PROBLEM TO SOLVE
Please give back word for word the lines of the material below between the line containing "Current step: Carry" and the line containing "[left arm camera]", inclusive.

PROVIDED MATERIAL
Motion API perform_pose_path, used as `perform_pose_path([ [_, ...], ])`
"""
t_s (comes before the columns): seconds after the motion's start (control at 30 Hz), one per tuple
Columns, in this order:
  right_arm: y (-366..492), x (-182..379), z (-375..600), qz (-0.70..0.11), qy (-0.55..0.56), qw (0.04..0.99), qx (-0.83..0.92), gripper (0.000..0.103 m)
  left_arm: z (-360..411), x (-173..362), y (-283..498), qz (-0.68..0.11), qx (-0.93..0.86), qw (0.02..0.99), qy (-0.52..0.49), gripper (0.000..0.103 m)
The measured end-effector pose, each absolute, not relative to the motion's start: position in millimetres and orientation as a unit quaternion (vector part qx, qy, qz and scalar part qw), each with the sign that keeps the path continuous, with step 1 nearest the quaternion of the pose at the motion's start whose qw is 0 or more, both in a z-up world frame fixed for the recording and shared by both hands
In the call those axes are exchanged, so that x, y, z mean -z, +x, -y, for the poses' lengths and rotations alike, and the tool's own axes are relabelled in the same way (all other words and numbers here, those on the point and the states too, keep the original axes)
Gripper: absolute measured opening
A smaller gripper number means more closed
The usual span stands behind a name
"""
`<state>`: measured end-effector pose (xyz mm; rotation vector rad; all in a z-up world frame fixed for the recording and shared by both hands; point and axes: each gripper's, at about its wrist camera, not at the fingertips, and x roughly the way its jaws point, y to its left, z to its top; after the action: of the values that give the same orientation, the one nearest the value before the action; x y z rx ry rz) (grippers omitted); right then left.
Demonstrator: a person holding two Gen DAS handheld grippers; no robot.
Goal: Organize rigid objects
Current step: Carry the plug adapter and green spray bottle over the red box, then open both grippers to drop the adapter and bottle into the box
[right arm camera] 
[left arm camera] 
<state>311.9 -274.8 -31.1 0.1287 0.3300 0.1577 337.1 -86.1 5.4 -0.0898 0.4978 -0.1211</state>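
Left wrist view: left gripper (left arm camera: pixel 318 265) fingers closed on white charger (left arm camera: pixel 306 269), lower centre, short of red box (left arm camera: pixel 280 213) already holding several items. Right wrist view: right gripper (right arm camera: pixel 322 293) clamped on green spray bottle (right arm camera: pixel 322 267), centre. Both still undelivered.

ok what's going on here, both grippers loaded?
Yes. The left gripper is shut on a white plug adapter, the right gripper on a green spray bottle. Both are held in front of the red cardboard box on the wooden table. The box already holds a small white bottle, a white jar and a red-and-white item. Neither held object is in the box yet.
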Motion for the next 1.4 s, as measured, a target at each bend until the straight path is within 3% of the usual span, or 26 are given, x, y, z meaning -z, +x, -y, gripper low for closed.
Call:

SOLUTION TO THIS EXERCISE
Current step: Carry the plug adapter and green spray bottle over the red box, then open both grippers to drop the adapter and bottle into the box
[right arm camera] 
[left arm camera] 

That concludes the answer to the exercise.